In this Act, except where the context otherwise requires, “sale, insurance, salvage or compensation moneys” means, in relation to an event which gives rise or might give rise to a balancing allowance or a balancing charge to or on any person, or is material in determining whether any, and if so what, writing-down allowance is to be made to a person under Part IV—
(a) where the event is the sale of any property, the net proceeds to that person of the sale;
(b) where the event is the coming to an end of an interest in property on or by reason of the coming to an end of a foreign concession, any compensation payable to that person in respect of that property;
(c) where the event is the demolition or destruction of any property, the net amount received by him for the remains of the property, together with any insurance moneys received by him in respect of the demolition or destruction and any other compensation of any description received by him in respect thereof, in so far as that compensation consists of capital sums;
(d) where the event is that a building or structure ceases altogether to be used or machinery or plant is put out of use, any compensation of any description received by him in respect of that event, so far as that compensation consists of capital sums.
This section does not apply for the purposes of Part II.
(1) Subject to subsection (5) below, this section and section 158 have effect in relation to sales of any property where either—
(a) the buyer is a body of persons over whom the seller has control, or the seller is a body of persons over whom the buyer has control, or both the seller and the buyer are bodies of persons and some other person has control over both of them or the buyer and the seller are connected with each other within the terms of section 839 of the principal Act; or
(b) it appears with respect to the sale, or with respect to transactions of which the sale is one, that the sole or main benefit which, apart from this section and section 158, might be expected to accrue to the parties or any of them was the obtaining of an allowance or deduction, the obtaining of a greater allowance or deduction or the avoidance or reduction of a charge under this Act (disregarding Part II).
(2) References in subsection (1) above to a body of persons include references to a partnership.
(3) This section and section 158 shall have effect in relation to a sale notwithstanding that they are not fully applicable by reason of the non-residence of a party to the sale or otherwise, but subject to subsection (3) of that section.
(4) Where the property is sold at a price other than that which it would have fetched if sold in the open market, then, subject to section 158, the like consequences shall ensue for the purposes of this Act (except Part II) in its application to the tax of all persons concerned as would have ensued if the property had been sold for the price it would have fetched if sold in the open market.
(5) Subsections (1) to (4) above and section 158 do not apply for the purposes of Part II.

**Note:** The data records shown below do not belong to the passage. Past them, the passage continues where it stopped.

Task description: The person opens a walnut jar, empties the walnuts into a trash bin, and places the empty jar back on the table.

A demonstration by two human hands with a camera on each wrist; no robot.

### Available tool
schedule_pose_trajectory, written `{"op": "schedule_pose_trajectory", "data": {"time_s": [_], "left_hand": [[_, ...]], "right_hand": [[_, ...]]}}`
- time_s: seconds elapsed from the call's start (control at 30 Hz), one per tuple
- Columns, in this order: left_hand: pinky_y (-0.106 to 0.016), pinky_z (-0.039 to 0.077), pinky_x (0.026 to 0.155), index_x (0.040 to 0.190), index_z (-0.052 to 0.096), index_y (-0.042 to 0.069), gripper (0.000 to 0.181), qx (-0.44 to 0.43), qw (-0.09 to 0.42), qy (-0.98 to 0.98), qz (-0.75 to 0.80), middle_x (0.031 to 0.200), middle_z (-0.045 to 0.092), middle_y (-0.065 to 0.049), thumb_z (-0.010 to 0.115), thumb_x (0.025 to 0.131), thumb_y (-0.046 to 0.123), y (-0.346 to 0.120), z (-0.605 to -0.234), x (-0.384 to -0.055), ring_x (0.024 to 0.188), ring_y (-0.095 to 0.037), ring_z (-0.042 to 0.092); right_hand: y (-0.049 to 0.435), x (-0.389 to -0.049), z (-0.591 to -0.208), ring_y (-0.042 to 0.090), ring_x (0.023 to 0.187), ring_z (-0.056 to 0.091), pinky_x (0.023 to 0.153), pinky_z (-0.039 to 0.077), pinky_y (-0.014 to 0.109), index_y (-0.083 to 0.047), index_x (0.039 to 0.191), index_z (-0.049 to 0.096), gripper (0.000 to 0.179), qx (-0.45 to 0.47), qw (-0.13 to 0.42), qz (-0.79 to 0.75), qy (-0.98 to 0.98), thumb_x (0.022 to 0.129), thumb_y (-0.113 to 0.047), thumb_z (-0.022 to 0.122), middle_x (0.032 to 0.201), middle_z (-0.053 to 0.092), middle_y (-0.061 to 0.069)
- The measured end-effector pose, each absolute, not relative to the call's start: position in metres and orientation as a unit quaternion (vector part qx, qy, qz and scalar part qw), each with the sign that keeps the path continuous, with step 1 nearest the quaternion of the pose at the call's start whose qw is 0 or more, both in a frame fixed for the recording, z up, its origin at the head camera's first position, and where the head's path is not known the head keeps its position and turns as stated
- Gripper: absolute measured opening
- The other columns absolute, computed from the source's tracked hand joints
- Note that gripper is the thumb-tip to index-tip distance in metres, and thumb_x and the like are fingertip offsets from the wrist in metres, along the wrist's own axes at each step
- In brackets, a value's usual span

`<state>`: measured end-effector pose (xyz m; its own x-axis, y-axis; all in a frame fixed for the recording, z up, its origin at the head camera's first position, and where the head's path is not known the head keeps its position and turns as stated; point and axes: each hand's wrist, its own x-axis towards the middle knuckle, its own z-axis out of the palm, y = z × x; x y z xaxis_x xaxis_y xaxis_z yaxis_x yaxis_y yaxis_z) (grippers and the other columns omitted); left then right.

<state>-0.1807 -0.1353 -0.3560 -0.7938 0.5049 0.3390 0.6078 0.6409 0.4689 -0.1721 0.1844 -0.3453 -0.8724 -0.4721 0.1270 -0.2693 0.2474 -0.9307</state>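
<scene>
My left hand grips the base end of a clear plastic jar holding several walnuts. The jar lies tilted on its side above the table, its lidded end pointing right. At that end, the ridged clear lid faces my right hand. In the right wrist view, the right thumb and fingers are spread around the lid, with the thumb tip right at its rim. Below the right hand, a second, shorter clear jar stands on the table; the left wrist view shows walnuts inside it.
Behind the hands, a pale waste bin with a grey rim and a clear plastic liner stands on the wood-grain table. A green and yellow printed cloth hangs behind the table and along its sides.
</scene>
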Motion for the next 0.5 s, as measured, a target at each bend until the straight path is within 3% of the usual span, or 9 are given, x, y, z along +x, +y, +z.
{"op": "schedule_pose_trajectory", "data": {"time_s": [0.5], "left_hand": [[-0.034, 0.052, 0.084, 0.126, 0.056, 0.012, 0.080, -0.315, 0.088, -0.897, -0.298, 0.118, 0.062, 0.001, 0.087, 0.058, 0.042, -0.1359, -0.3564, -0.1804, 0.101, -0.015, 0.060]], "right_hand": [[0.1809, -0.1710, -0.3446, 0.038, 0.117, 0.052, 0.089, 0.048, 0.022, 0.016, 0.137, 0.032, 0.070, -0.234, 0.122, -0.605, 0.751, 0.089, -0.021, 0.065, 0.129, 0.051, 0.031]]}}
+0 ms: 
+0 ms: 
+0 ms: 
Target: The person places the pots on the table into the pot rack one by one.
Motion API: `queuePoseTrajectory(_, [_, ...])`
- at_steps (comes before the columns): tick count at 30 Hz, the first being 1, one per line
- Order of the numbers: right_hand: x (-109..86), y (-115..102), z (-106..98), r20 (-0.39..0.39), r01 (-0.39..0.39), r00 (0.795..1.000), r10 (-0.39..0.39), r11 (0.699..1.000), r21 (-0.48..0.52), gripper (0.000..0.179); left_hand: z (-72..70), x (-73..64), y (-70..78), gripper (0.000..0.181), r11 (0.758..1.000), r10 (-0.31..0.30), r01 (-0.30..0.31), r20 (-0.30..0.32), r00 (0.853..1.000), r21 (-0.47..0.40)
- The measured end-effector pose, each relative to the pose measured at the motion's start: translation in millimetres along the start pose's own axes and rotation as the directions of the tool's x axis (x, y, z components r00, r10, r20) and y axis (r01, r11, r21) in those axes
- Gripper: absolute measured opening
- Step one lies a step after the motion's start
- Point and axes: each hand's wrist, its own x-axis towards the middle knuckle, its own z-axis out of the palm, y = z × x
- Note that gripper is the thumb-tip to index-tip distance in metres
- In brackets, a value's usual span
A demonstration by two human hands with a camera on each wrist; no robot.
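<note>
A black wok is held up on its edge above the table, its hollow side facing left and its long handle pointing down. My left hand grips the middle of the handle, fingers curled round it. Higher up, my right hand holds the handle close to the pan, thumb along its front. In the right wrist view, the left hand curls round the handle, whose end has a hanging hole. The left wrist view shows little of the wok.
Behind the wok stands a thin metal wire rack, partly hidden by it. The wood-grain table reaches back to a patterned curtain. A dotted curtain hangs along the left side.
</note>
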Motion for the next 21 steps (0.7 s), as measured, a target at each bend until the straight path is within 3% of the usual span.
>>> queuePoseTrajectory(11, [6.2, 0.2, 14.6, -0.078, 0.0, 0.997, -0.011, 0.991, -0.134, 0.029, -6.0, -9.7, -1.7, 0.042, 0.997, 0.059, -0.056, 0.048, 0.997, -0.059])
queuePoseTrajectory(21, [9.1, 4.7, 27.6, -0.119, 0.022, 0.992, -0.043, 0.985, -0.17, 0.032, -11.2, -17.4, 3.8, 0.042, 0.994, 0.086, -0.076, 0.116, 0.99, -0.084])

(1) Subject to subsections (3) and (5) below, where a sale is one to which paragraph (a) of subsection (1) of section 157 applies and paragraph (b) of that subsection does not apply, and the parties to the sale so elect by notice given to the inspector not later than two years after the sale, the following provisions shall have effect—
(a) section 157(4) shall have effect as if for each of the references to the price which the property would have fetched if sold in the open market there were substituted a reference to that price or to the sum mentioned in subsection (2) below, whichever is the lower, and
(b) notwithstanding section 157(4) or paragraph (a) above, such balancing charge, if any, shall be made on the buyer on any event occurring after the date of the sale as would have fallen to be made on the seller if the seller had continued to own the property and had done all such things and been allowed all such allowances or deductions in connection therewith as were done by or allowed to the buyer.